How would you design a URL-shortening service?
A URL shortener is the "Hello World" of system design interviews. Simple on the surface. But once you start thinking about scale, collision handling, anal...
8 Mar 2024

A URL shortener is the "Hello World" of system design interviews. Simple on the surface. But once you start thinking about scale, collision handling, analytics, and expiration — it gets interesting fast.
I use this problem in workshops because it touches hashing, caching, database selection, and horizontal scaling in a compact design.
Business Requirements
- Short URL Generation — convert a long URL into a short, unique code. Support custom aliases ("mysite.co/launch-sale").
- Redirection — when someone visits the short URL, redirect them to the original URL. Fast. Sub-100ms.
- Analytics — track click counts, geographic distribution, referrer data, device types. This is where the real business value lives.
- Link Management — let users view, edit, and delete their links. Support expiration dates.
- High Availability — short URLs are shared in emails, social media, printed materials. If the service is down, every link is broken.
Technical Requirements
- Scalable Database — store billions of URL mappings. Handle high read throughput (reads dominate — every click is a read, but URL creation is infrequent).

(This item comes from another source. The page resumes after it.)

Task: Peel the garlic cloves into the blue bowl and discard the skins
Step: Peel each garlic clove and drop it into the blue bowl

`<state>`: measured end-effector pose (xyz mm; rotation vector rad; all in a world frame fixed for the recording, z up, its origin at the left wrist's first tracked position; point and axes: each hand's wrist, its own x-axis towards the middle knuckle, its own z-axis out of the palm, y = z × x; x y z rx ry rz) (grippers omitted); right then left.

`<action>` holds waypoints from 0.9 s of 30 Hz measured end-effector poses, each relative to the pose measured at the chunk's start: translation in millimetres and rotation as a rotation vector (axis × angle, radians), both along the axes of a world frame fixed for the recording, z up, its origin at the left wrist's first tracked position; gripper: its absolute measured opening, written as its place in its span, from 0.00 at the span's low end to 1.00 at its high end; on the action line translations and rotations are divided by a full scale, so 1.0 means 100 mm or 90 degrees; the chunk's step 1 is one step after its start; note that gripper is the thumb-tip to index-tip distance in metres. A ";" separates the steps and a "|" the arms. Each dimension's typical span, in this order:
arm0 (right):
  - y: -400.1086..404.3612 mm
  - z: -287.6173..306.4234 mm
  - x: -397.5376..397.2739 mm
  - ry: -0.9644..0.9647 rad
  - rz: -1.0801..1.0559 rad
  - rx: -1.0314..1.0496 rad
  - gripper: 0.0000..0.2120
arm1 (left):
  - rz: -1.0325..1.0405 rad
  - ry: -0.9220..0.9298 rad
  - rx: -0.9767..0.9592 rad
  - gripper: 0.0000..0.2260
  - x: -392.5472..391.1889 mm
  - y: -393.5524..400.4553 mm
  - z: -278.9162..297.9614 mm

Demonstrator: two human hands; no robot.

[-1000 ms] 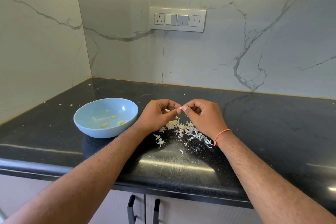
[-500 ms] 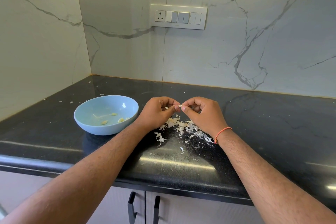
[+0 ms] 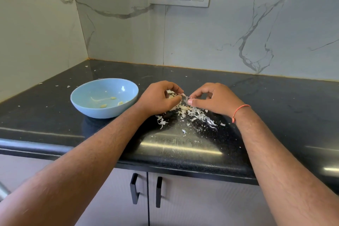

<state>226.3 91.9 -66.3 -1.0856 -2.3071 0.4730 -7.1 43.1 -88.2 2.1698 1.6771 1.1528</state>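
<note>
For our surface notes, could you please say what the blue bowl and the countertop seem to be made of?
Blue bowl: smooth glossy glaze or plastic, judging by its soft highlights; ceramic or melamine, unclear. Countertop: polished, speckled black stone, likely granite, with mirror-like reflections.

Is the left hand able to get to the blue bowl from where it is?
Probably yes. The left hand is beside the blue bowl with only bare counter between them, though its fingers are busy pinching a garlic clove.
</note>
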 end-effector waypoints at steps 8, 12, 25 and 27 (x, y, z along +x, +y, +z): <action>0.06 -0.06 -0.05 -0.086 0.038 -0.034 0.03 | -0.113 0.151 0.003 0.06 -0.05 0.02 -0.03; 0.06 -0.06 -0.06 -0.098 0.040 -0.013 0.02 | -0.108 0.168 0.016 0.06 -0.05 0.06 -0.05; 0.07 -0.10 -0.07 0.067 0.020 0.030 0.08 | -0.040 0.046 -0.001 0.10 -0.03 0.08 -0.05; 0.05 -0.10 -0.10 0.101 0.026 0.042 0.10 | -0.047 0.029 0.000 0.10 -0.03 0.07 -0.05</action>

- Efficient Shortening Algorithm — generate short, unique codes quickly. Handle collisions gracefully.
- Caching — most clicks go to a small set of popular URLs. Cache these for sub-millisecond redirects.

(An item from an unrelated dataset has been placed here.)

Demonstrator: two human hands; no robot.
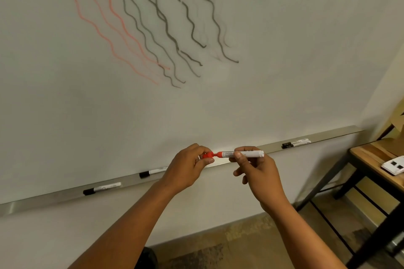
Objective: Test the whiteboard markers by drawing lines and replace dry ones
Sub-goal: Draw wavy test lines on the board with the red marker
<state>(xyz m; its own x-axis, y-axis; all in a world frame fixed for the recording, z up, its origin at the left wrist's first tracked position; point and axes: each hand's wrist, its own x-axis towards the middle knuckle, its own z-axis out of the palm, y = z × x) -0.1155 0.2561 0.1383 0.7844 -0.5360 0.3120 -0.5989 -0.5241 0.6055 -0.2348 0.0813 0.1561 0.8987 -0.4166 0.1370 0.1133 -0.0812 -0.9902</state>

- Load Balancing — distribute traffic across multiple servers. No single point of failure.
- Rate Limiting — prevent abuse (spam, phishing links). Limit URL creation per user/IP.
Initial High-Level Design

This first design has problems:
- Single web server — single point of failure (SPOF).
- No horizontal scaling.
- Single database — won't handle 60TB of storage or 8,000 reads per second.
Improved Design

Add load balancers, multiple app servers, database sharding or replication, and a cache layer (Redis) in front of the database. Now you can scale each component independently.
The Shortening Algorithm: Base62 Encoding
The most common approach: generate a unique integer ID, then encode it in Base62.

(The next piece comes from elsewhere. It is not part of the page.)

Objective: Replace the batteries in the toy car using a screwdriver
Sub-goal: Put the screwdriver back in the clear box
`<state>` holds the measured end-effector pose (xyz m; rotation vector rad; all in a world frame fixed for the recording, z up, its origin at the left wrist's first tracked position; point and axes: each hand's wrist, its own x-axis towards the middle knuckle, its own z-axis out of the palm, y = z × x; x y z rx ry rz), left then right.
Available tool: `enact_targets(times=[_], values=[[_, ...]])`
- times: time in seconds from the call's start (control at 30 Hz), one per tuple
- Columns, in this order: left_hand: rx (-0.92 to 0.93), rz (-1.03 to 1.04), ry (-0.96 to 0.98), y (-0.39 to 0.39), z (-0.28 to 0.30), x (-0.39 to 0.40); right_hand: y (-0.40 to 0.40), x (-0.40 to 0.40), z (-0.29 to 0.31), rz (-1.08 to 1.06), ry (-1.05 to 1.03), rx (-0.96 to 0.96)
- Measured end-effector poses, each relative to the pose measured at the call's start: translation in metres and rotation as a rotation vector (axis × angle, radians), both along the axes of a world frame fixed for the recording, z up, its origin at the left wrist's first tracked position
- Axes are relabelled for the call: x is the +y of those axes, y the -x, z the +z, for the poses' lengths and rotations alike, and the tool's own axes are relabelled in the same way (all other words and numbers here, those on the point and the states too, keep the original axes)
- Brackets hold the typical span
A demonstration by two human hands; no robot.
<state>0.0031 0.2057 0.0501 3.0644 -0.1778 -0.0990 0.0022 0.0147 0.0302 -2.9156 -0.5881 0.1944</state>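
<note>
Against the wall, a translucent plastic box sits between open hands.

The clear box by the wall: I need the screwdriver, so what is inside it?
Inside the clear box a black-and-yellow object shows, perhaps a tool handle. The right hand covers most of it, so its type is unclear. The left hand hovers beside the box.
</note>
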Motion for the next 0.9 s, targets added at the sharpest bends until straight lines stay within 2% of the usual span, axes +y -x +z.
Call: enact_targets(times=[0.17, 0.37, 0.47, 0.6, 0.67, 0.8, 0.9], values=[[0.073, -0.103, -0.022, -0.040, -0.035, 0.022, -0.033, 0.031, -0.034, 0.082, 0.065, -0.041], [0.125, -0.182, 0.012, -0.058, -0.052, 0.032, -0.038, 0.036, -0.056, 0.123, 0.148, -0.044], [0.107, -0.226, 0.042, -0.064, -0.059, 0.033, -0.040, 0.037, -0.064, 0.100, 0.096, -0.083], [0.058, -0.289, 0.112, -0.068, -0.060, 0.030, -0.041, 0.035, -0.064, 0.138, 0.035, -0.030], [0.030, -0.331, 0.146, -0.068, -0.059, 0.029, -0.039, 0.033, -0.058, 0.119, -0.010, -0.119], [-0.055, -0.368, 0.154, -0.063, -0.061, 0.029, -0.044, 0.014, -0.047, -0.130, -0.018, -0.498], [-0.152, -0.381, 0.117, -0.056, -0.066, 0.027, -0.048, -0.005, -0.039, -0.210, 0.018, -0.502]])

Base62 uses [0-9a-zA-Z] — 62 characters. A 7-character code gives you 62^7 = 3.5 trillion possible URLs. That's plenty.
How it works:
- Generate a unique ID (auto-increment counter, or a distributed ID generator like Snowflake).
- Convert the ID to Base62.
- Use the result as the short code.
Example:
- Unique ID:
12345 - Base62 encoding:
"3D7" - Short URL:
https://sho.rt/3D7
For custom aliases, check uniqueness against the database. If the alias exists, reject the request.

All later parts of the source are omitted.